**Work instruction**
All of the data is to be printed exactly, though the images must be left off.

**Input data**
######

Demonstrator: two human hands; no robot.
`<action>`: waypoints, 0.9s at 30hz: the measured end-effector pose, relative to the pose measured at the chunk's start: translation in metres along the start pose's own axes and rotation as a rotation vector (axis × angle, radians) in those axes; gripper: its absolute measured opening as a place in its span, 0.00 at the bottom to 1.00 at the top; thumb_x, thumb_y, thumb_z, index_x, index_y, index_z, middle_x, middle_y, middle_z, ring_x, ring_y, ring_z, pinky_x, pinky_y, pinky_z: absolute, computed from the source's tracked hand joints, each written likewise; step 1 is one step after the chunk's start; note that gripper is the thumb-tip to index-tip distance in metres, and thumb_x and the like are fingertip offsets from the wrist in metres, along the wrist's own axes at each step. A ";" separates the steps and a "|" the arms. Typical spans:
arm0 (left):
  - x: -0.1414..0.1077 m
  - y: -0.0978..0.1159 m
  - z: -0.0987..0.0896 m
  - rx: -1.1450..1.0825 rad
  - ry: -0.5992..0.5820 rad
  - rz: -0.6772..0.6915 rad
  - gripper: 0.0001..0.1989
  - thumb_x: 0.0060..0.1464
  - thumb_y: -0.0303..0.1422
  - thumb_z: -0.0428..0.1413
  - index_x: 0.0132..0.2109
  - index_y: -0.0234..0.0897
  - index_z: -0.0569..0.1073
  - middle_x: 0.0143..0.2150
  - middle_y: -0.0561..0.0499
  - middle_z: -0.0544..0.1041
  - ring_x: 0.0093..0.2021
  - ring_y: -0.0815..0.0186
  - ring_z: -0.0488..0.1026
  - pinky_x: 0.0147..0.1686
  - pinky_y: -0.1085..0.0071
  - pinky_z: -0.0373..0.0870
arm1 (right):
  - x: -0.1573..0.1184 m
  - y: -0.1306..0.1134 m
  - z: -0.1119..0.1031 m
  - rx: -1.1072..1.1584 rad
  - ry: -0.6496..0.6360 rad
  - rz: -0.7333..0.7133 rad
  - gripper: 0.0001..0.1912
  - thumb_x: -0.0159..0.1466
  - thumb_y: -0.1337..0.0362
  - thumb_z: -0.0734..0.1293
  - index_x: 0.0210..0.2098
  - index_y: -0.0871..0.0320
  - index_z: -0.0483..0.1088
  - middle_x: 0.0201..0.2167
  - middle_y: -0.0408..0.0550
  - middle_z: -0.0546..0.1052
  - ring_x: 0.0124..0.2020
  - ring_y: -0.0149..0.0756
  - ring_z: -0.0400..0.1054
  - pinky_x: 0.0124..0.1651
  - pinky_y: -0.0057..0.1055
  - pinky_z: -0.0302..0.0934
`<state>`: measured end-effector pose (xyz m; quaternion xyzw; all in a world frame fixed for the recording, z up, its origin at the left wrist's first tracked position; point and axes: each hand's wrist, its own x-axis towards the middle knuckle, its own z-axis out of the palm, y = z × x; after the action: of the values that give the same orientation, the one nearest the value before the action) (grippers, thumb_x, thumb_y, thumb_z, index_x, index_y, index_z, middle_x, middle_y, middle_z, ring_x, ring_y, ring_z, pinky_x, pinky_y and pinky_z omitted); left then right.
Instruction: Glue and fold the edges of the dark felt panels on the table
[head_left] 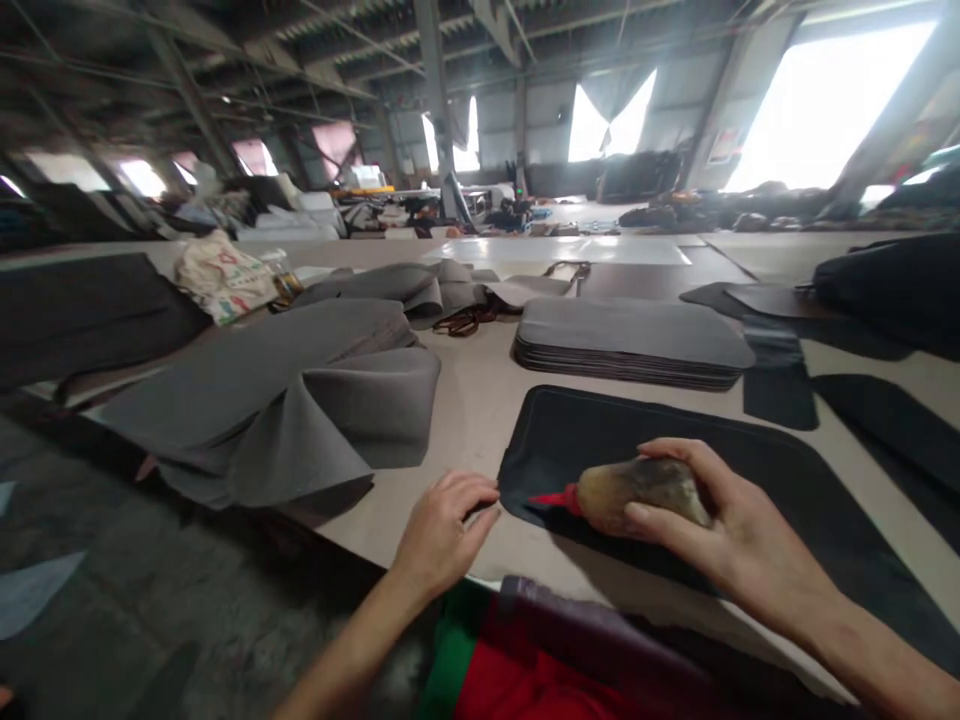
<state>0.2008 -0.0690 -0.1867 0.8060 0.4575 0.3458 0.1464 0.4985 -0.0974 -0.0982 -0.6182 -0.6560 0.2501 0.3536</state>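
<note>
My right hand (720, 510) is wrapped round a yellowish, stained bottle (611, 495) with a red pointed nozzle. The bottle lies nearly level, and its tip points left, over the left part of a black flat panel (637, 430) near the table's front edge. At the panel's left corner is my left hand (454, 520), its fingers bent and pressed together at the corner; whether they pinch the edge cannot be made out. Behind the panel stands a neat stack of grey pieces (630, 335).
Large grey sheets (300, 390), partly folded, spread over the table's left side. A printed cloth bag (221, 278) sits beyond them. Black pieces (892, 430) and a dark bundle (892, 290) lie at the right. The pale table (469, 400) has its front edge by my body.
</note>
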 end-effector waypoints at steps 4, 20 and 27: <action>-0.001 0.001 0.002 0.048 0.014 -0.005 0.07 0.62 0.28 0.57 0.46 0.42 0.76 0.50 0.50 0.79 0.52 0.60 0.73 0.54 0.59 0.69 | 0.006 0.001 0.010 -0.034 -0.002 -0.023 0.26 0.55 0.45 0.71 0.48 0.52 0.70 0.36 0.44 0.78 0.34 0.41 0.73 0.36 0.35 0.66; 0.000 0.001 0.005 0.117 -0.035 0.017 0.13 0.65 0.27 0.53 0.53 0.42 0.75 0.50 0.49 0.79 0.52 0.59 0.73 0.54 0.58 0.70 | 0.020 -0.008 0.026 -0.166 -0.071 -0.323 0.19 0.63 0.51 0.68 0.48 0.53 0.67 0.43 0.46 0.74 0.39 0.39 0.71 0.42 0.37 0.64; 0.001 0.004 0.005 0.140 -0.042 0.022 0.13 0.65 0.26 0.52 0.52 0.41 0.75 0.48 0.48 0.78 0.51 0.58 0.72 0.52 0.57 0.70 | 0.026 -0.024 0.015 -0.324 -0.150 -0.413 0.15 0.66 0.54 0.66 0.49 0.53 0.66 0.47 0.47 0.72 0.40 0.41 0.71 0.42 0.39 0.63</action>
<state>0.2072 -0.0698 -0.1873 0.8263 0.4687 0.2974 0.0957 0.4717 -0.0728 -0.0850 -0.4996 -0.8240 0.1095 0.2440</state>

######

**Solution**
Demonstrator: two human hands; no robot.
`<action>`: waypoints, 0.9s at 30hz: the measured end-effector pose, relative to the pose measured at the chunk's start: translation in metres along the start pose's own axes and rotation as a rotation vector (axis × angle, radians) in those axes; gripper: its absolute measured opening as a place in its span, 0.00 at the bottom to 1.00 at the top; thumb_x, thumb_y, thumb_z, index_x, index_y, index_z, middle_x, middle_y, middle_z, ring_x, ring_y, ring_z, pinky_x, pinky_y, pinky_z: absolute, computed from the source's tracked hand joints, each written likewise; step 1 is one step after the chunk's start; note that gripper is the thumb-tip to index-tip distance in metres, and thumb_x and the like are fingertip offsets from the wrist in metres, along the wrist's own axes at each step. A ";" separates the steps and a "|" the arms. Typical spans:
arm0 (left):
  - x: -0.1414..0.1077 m
  - y: -0.0978..0.1159 m
  - z: -0.0987..0.0896 m
  - rx: -1.1450..1.0825 rad
  - ry: -0.5992..0.5820 rad
  - rz: -0.6772..0.6915 rad
  - gripper: 0.0001..0.1989
  - thumb_x: 0.0060..0.1464
  - thumb_y: -0.0303..0.1422
  - thumb_z: -0.0428..0.1413
  - index_x: 0.0132..0.2109
  - index_y: -0.0234..0.0897
  - index_z: -0.0569..0.1073
  - middle_x: 0.0143..0.2150
  - middle_y: -0.0561..0.0499
  - middle_z: -0.0544..0.1041
  - ring_x: 0.0093..0.2021
  - ring_y: -0.0815..0.0186
  - ring_z: -0.0488..0.1026
  - pinky_x: 0.0147..0.1686
  - pinky_y: -0.1085..0.0071
  - pinky_z: -0.0373..0.0870
arm1 (right):
  - x: -0.1573..0.1184 m
  - y: -0.1306..0.1134 m
  - z: -0.1119..0.1031 m
  - rx: -1.1072..1.1584 rad
  - ry: -0.6496..0.6360 rad
  - rz: -0.7333..0.7133 rad
  - gripper: 0.0001..0.1912
  - thumb_x: -0.0159..0.1466
  - thumb_y: -0.1337..0.0362
  - thumb_z: -0.0734..0.1293
  - index_x: 0.0210..0.2098
  - index_y: -0.0871..0.0320
  - index_z: -0.0483..0.1088
  - middle_x: 0.0201..0.2167
  - middle_y: -0.0408..0.0550
  - middle_z: -0.0546..0.1052
  - ring_x: 0.0124..0.2020
  - ring_y: -0.0149..0.0756
  - ring_z: -0.0400..0.1054
  - pinky_x: 0.0124..0.1651
  - pinky_y: -0.0057..0.1055
  - pinky_z: -0.0302..0.0934
`<state>`: measured end-effector pose (xyz m; quaternion xyzw; all in a world frame fixed for the recording, z up, its origin at the left wrist's first tracked position; point and axes: each hand's wrist, its own x-axis towards the middle knuckle, its own z-axis out of the palm, y = z × x; after the action: of the values that give the same orientation, the one nearest the value before the action) (grippers, thumb_x, thumb_y, thumb_z, index_x, index_y, index_z, middle_x, middle_y, middle_z, ring_x, ring_y, ring_z, pinky_x, pinky_y and pinky_z omitted); left then right.
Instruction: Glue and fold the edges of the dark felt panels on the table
[head_left] 
<state>0.2008 -0.0690 -0.1867 0.8060 0.4575 0.3458 0.1464 0.4985 -0.0974 -0.0982 -0.6182 -0.6560 0.2501 0.3536</state>
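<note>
My right hand (720, 510) is wrapped round a yellowish, stained bottle (611, 495) with a red pointed nozzle. The bottle lies nearly level, and its tip points left, over the left part of a black flat panel (637, 430) near the table's front edge. At the panel's left corner is my left hand (454, 520), its fingers bent and pressed together at the corner; whether they pinch the edge cannot be made out. Behind the panel stands a neat stack of grey pieces (630, 335).
Large grey sheets (300, 390), partly folded, spread over the table's left side. A printed cloth bag (221, 278) sits beyond them. Black pieces (892, 430) and a dark bundle (892, 290) lie at the right. The pale table (469, 400) has its front edge by my body.
</note>
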 end-effector waypoints at steps 4, 20 and 27: <action>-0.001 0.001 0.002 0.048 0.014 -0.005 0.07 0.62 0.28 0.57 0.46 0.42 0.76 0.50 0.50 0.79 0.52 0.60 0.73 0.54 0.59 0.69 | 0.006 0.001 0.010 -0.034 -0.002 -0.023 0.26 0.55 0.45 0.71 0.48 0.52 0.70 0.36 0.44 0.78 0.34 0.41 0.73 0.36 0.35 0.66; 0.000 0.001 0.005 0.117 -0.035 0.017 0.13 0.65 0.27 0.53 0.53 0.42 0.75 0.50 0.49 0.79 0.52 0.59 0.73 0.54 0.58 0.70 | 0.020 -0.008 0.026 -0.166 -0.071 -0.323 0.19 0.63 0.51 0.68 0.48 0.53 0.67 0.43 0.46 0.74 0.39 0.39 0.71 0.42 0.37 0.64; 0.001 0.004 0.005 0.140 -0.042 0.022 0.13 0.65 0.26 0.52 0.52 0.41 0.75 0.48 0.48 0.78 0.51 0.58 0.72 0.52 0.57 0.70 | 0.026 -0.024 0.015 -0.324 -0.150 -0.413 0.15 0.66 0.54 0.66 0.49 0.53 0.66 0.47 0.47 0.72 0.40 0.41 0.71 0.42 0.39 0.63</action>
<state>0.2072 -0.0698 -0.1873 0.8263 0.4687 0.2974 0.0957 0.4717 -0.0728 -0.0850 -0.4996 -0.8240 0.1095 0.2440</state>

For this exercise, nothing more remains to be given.